- WORK INSTRUCTIONS:
Retype the data that follows line by line, exactly, and leave its pictures out.

- EXERCISE DATA:
================================
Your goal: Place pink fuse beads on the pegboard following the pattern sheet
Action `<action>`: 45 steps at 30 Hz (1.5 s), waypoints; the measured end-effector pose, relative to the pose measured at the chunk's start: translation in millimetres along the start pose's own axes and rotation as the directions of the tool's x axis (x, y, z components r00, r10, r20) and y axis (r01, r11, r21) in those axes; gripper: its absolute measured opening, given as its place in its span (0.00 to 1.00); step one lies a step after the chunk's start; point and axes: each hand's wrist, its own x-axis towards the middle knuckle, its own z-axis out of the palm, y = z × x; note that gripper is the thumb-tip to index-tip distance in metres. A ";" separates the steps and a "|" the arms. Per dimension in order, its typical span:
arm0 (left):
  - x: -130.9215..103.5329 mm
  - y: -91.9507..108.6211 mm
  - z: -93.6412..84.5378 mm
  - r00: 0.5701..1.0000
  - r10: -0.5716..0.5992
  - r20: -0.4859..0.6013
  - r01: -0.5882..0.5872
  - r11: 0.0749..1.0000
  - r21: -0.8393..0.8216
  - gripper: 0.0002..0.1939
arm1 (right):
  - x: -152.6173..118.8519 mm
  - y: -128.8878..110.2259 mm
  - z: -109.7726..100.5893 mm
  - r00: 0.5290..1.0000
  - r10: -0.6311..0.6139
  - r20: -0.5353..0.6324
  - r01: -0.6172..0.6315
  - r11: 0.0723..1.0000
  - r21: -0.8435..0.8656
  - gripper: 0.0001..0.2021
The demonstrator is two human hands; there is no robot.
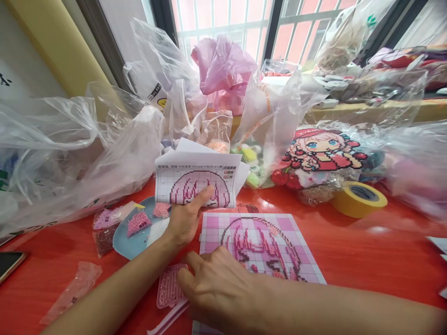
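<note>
Right hand (pixel 216 284) sits nearest me, back uppermost, fingers bent down and under; the tips are hidden, so I cannot tell how far they part or whether they pinch anything. Its forearm comes in low from the right, and arm and hand together block my sight of the lower part of the gridded board (pixel 213 225). Just left of that hand, partly behind its fingers, is a clear tray (pixel 171 286) of pink beads — and a pale strip (pixel 169 318) sticks out below, its other end out of my sight. Farther left, past the other forearm, a flat plastic packet (pixel 75 291) and a phone (pixel 12 265) lie on the red table (pixel 352 251).

Beyond the right hand's knuckles, the board carries pink and dark beads outlining a head. Ahead and to the left, I see the left hand (pixel 186 218) closed on a paper chart (pixel 181 186), thumb across its front, the sheet tipped up to face me. Left of that hand, a blue plate (pixel 125 246) bears small bags of pink beads (pixel 138 224). Well to the right of the left hand lies a yellow tape roll (pixel 344 204), with a pixel-art figure (pixel 323 151) behind it. Past both hands, plastic bags (pixel 139 139) crowd up to a barred window (pixel 223 23).
</note>
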 end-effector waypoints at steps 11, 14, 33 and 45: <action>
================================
- SOLUTION FOR THIS PROBLEM:
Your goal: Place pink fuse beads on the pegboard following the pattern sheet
Action `<action>`: 45 steps at 30 Hz (1.5 s), waypoints; the measured end-effector pose, relative to the pose measured at the chunk's start: translation in millimetres along the start pose's own axes and rotation as the directions of the tool's x axis (x, y, z components r00, r10, r20) and y axis (r01, r11, r21) in those axes; gripper: its absolute measured opening, given as its place in its span (0.00 to 1.00); step one lies a step after the chunk's start; point and axes: each hand's wrist, its own x-axis towards the middle knuckle, its own z-axis out of the palm, y = z × x; note that gripper is the thumb-tip to index-tip distance in metres. A ";" separates the steps and a "|" the arms. Per dimension in order, its typical span:
arm0 (left):
  - x: -130.9215..103.5329 mm
  - y: -91.9507..108.6211 mm
  - z: -93.6412..84.5378 mm
  - r00: 0.5701..1.0000
  - r10: -0.5716..0.5992
  - r20: -0.4859..0.6013
  - r01: -0.5882..0.5872
  - r11: 0.0749..1.0000
  - r21: -0.8393..0.8216
  - gripper: 0.0002..0.1939
arm1 (right):
  - x: -152.6173..118.8519 mm
  - y: -128.8878..110.2259 mm
  - z: -109.7726..100.5893 mm
  - r00: 0.5290..1.0000
  - r10: -0.6311..0.6139
  - r20: -0.5353..0.6324
  - r01: -0.6172..0.6315
  - r11: 0.0723..1.0000
  - r21: -0.8435..0.8656
  - gripper: 0.0001..0.2021
The demonstrator is two human hands; there is no robot.
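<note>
Right hand (pixel 216 284) sits nearest me, back uppermost, fingers bent down and under; the tips are hidden, so I cannot tell how far they part or whether they pinch anything. Its forearm comes in low from the right, and arm and hand together block my sight of the lower part of the gridded board (pixel 213 225). Just left of that hand, partly behind its fingers, is a clear tray (pixel 171 286) of pink beads — and a pale strip (pixel 169 318) sticks out below, its other end out of my sight. Farther left, past the other forearm, a flat plastic packet (pixel 75 291) and a phone (pixel 12 265) lie on the red table (pixel 352 251).

Beyond the right hand's knuckles, the board carries pink and dark beads outlining a head. Ahead and to the left, I see the left hand (pixel 186 218) closed on a paper chart (pixel 181 186), thumb across its front, the sheet tipped up to face me. Left of that hand, a blue plate (pixel 125 246) bears small bags of pink beads (pixel 138 224). Well to the right of the left hand lies a yellow tape roll (pixel 344 204), with a pixel-art figure (pixel 323 151) behind it. Past both hands, plastic bags (pixel 139 139) crowd up to a barred window (pixel 223 23).
</note>
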 end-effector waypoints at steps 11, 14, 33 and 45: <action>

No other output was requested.